Companies Already Testing More Effective Engineered Flu Vaccines
As an alternative to screening antibodies from flu-exposed patients, Israeli-based BiondVax Pharmaceuticals analyzed viral structures to identify putative common influenza epitopes, then modeled them using peptides which were then tested for immune responsiveness. From this work, they have produced the Multimeric-001 vaccine which is now in trials. Although it may provide more universal immunity to the flu, the vaccine is being developed as a supplement to boost the effect of the standard seasonal flu vaccine. This approach avoids the need to prove the vaccine elevates antibodies to influenza haemagglutinin proteins, which is the standard way to measure efficacy of a flu vaccine but not the way BiondVax's vaccine works.
Another company, Inovivo, in Pennsylvania, has also adopted the approach of analyzing multiple strains to identify common stable epitopes, but they are looking at variance of the DNA, rather than the proteins as Biovax is doing, to find conserved antigenic features. They have recently started trials in Canada of a vaccine for all influenza A H1N1 sub-types.
Getting Good Immune Responses Even with Prior Vaccinations
One other concern regarding a universal flu vaccine has recently been resolved. Since a vaccine's effectiveness relies on the body's own immune response, there was considerable concern that immunity generated by flu vaccinations would inhibit a strong reaction of a new generally effective universal vaccine. In other words, if someone has already been vaccinated against some forms of the flu, they may not respond strongly to a new vaccine. However, researchers at the NIH Vaccine Research Center have recently shown that this does not seem to be a problem.
A Future without the Flu?
An actual vaccine is still some ways off, but many of the hurdles to developing such a vaccine have been overcome in just the last couple years. Research has finally reached a point where it makes sense to begin medical trial to test formulations. With any luck, a universal flu vaccine may be a reality in just a few more years.

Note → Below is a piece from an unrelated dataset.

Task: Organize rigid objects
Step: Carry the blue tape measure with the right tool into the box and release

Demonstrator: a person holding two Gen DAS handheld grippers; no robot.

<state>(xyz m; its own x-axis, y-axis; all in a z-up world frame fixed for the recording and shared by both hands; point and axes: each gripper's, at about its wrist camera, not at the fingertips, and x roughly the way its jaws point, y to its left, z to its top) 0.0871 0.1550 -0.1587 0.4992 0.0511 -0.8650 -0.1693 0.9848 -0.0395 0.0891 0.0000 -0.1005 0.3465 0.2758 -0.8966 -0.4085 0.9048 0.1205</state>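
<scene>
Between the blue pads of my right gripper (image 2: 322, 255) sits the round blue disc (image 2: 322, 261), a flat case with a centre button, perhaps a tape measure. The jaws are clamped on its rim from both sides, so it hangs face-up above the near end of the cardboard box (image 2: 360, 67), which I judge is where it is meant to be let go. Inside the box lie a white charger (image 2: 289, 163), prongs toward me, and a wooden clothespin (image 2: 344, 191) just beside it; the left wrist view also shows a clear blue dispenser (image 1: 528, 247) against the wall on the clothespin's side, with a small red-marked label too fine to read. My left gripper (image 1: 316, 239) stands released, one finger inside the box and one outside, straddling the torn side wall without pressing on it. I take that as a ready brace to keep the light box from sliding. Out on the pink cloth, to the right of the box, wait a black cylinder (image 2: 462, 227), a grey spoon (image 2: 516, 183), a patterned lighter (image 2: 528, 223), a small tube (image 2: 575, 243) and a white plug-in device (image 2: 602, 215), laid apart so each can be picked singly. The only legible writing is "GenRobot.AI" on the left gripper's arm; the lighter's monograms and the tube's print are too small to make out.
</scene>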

Also, while much of the research cited above may enable engineering of a vaccine that induces injected patients to make universal anti-flu antibodies, the results may also lead to other therapeutics. For example, by using genetically engineered forms of the flu-targeting antibodies, it may be possible to create an anti-flu drug that might be used to prevent infection of high risk health care personnel during an outbreak or to actually treat patient that have come down with the flu.
With any luck, the seasonal flu may become a thing of the past in a few more years. This development should eliminate over 200,000 hospitalizations a year and save countless more from the periodic headache, coughing, fever, and fatigue. Of course, then we will have to make up with a new excuse to take the occasional day off work too.